There is so many risk but in here we only will explain risk (covered and non-
covered) in Public Sector Audit. An audit is the examination of the financial report
of an organization - as presented in the annual report - by someone independent of
that organization. The financial report includes a balance sheet, an income
statement, a statement of changes in equity, a cash flow statement, and notes
comprising a summary of significant accounting policies and other explanatory
notes.

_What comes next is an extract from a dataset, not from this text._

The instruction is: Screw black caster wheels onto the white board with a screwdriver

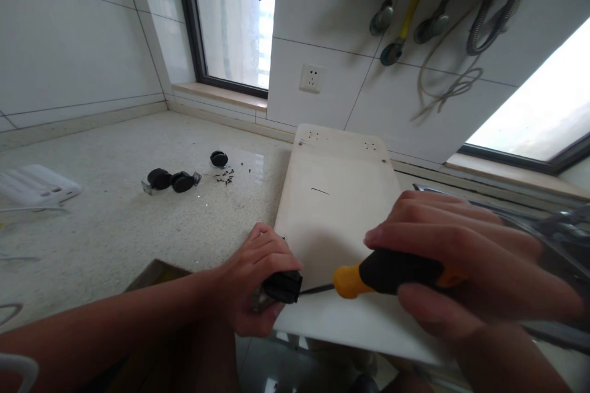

The purpose of an audit is to form a view on whether the information
presented in the financial report, taken as a whole, reflects the financial position of
the organization at a given date. When examining the financial report, auditors
must follow auditing standards which are set by a government body. Once auditors
have completed their work, they write an audit report, explaining what they have
done and giving an opinion drawn from their work. Generally, all listed companies
and limited liability companies are subject to an audit each year. Other
organizations may require or request an audit depending on their structure and
ownership.

So audit risk is ‘The risk that the auditor expresses an inappropriate audit opinion
when the financial statements are materially misstated. Audit risk is a function of
material misstatement and detection risk.’ (IAASB). Audit risk is fundamental to the
audit process because auditors cannot and do not attempt to check all transactions.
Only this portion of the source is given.